Vision Models

Vision models are AI systems designed to understand and analyze visual information from images or documents. These models can perform tasks such as image classification, object detection, and visual question answering. This guide will explain how to use vision models with Anthropic's API for both image and document inputs.

Understanding Vision Models

Vision models use advanced neural networks to process and interpret visual data. They can:

Identify objects, people, and scenes in images
Analyze text and layouts in documents
Answer questions about visual content
Generate descriptions of images

Supported Models and Input Types

Different models support various combinations of input types. Here's a breakdown:

Models supporting Text, Images, and Documents:

Anthropic Claude 3 Sonnet
Anthropic Claude 3.5 Sonnet
Anthropic Claude 3 Haiku
Anthropic Claude 3 Opus

Models supporting Text and Images only:

OpenAI GPT-4o
OpenAI GPT-4o Mini

When using these models, ensure you're providing the appropriate input types as supported by each model.

Input Modalities

Images

Vision models can accept various image formats as input, including JPEG, PNG, WebP, and GIF. Images can be provided to the API in base64-encoded format.

Documents

For document analysis, vision models can work with CSV, DOC, DOCX, HTML, Markdown, PDF, Plain text, XLS, and XLSX files.

Documents should also be converted to base64 format before sending to the API.

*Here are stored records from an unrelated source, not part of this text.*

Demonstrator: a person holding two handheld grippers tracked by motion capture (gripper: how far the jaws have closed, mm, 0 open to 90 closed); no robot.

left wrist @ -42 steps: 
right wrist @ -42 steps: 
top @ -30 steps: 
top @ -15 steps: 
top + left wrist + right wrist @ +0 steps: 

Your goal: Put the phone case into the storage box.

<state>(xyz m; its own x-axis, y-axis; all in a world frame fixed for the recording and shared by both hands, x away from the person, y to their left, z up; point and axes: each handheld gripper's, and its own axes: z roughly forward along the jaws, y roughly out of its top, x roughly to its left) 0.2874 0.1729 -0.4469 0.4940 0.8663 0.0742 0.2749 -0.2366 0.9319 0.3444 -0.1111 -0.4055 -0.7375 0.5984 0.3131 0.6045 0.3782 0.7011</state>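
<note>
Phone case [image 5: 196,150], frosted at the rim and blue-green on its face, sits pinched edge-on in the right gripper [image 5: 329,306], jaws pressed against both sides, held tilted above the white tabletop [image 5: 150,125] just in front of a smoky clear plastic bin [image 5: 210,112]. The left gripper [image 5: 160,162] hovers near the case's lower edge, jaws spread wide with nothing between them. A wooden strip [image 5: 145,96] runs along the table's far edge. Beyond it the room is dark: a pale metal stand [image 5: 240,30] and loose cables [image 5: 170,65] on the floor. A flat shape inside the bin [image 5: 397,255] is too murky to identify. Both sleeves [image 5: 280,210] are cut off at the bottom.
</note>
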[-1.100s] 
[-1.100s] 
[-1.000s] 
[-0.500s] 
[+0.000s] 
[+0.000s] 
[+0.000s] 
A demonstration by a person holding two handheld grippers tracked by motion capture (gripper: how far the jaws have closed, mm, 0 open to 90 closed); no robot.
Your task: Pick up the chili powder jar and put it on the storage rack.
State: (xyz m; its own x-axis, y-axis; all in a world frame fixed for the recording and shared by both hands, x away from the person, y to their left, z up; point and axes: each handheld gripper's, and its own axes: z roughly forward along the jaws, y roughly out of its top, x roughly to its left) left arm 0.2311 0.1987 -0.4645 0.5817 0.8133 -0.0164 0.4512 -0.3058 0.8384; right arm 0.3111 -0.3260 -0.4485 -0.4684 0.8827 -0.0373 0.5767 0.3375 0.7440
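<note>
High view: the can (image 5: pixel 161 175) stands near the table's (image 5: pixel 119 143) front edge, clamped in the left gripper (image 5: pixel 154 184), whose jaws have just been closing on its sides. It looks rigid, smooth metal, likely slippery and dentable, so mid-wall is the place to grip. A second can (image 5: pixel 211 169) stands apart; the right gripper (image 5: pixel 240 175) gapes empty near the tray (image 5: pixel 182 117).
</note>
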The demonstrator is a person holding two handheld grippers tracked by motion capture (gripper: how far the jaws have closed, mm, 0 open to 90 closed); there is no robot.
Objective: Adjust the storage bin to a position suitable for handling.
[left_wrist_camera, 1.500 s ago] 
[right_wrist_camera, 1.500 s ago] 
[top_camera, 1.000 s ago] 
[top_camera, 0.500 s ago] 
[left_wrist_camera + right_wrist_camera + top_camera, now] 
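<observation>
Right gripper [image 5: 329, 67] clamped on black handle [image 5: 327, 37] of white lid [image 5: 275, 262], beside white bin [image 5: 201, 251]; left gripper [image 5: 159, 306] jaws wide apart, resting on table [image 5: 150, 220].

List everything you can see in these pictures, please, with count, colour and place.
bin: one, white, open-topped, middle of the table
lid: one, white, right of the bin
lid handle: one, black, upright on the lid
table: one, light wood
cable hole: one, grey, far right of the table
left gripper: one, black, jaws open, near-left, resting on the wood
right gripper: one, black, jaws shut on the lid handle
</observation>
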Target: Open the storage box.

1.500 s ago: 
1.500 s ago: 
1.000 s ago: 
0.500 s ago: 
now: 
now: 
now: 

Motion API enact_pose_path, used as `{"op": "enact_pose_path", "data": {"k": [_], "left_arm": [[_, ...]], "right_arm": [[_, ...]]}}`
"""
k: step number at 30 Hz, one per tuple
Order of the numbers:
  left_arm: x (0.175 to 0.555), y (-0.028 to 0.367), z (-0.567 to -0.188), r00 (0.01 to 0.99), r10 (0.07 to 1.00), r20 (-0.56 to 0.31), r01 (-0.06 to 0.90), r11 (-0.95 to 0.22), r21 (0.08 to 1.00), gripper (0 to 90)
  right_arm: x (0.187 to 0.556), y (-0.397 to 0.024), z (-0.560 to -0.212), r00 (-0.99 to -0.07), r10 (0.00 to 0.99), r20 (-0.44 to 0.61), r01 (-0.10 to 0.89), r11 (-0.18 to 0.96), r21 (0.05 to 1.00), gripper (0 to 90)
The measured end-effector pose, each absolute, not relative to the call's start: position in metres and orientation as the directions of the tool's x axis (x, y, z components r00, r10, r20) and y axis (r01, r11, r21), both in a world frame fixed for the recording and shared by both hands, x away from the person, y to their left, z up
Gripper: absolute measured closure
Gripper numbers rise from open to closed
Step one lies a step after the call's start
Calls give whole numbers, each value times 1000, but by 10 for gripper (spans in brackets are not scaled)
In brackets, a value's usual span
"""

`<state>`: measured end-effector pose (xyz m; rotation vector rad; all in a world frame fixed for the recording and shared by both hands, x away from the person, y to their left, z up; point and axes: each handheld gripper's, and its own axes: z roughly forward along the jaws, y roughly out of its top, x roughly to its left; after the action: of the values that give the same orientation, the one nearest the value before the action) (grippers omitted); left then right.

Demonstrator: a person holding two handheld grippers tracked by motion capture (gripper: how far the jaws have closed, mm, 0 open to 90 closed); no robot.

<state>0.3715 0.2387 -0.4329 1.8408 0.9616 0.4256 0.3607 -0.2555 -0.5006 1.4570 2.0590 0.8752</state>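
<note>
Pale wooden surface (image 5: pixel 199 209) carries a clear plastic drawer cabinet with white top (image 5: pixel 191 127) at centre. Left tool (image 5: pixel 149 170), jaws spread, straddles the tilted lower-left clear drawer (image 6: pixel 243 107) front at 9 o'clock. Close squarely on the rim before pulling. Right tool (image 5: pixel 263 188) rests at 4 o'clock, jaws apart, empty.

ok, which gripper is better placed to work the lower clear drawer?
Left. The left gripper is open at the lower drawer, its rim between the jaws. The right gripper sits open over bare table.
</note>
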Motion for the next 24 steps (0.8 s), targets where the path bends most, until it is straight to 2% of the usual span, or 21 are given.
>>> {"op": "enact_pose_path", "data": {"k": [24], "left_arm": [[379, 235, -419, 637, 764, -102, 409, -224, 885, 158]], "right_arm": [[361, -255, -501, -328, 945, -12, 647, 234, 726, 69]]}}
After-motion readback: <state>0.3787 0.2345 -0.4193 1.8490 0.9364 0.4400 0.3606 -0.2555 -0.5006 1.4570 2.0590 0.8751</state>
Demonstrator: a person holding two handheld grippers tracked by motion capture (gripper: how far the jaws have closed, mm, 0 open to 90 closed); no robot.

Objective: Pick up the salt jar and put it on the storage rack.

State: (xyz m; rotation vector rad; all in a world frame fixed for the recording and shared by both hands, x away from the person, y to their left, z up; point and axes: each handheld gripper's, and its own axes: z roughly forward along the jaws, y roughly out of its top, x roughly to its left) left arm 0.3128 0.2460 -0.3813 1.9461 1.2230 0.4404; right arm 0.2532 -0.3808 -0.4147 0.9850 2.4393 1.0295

Running Vision Inference Requests

To use a vision model, you'll need to structure your API request to include both the image/document data and any text prompts or instructions. The image or document data should be converted to a base64 string and included in the base64String property, not in the text property. Here's an example of how to format a request:

{
  "model": "anthropic.claude-3-haiku-20240307-v1:0",
  "messages": [
    {
      "role": "user",
      "content": [
        {
          "type": "image",
          "base64String": "iVBORw0KGgoAAAANSUhEUgAAAfgA..." // Base64-encoded image data
        },
        {
          "type": "text",
          "text": "Describe this image"
        }
      ]
    }
  ],
  // ... rest of the request body ...
}

Converting Images or Documents to Base64

Before sending an image or document to the API, you need to convert it to a base64 string. Here are examples of how to do this in different languages:

base64 -i image.jpg | tr -d '\n' > image_base64.txt

These functions work for both images and documents (like PDFs). Make sure to include the converted base64 string in the base64String property of your API request, as shown in the example above.

Best Practices

Ensure your images are clear and well-lit for best results.
Be specific in your text prompts to guide the model's analysis.
Experiment with different parameter settings to optimize output.

Conclusion

Vision models open up exciting possibilities for AI-powered image and document analysis. By following this guide, you can start leveraging these powerful tools in your applications.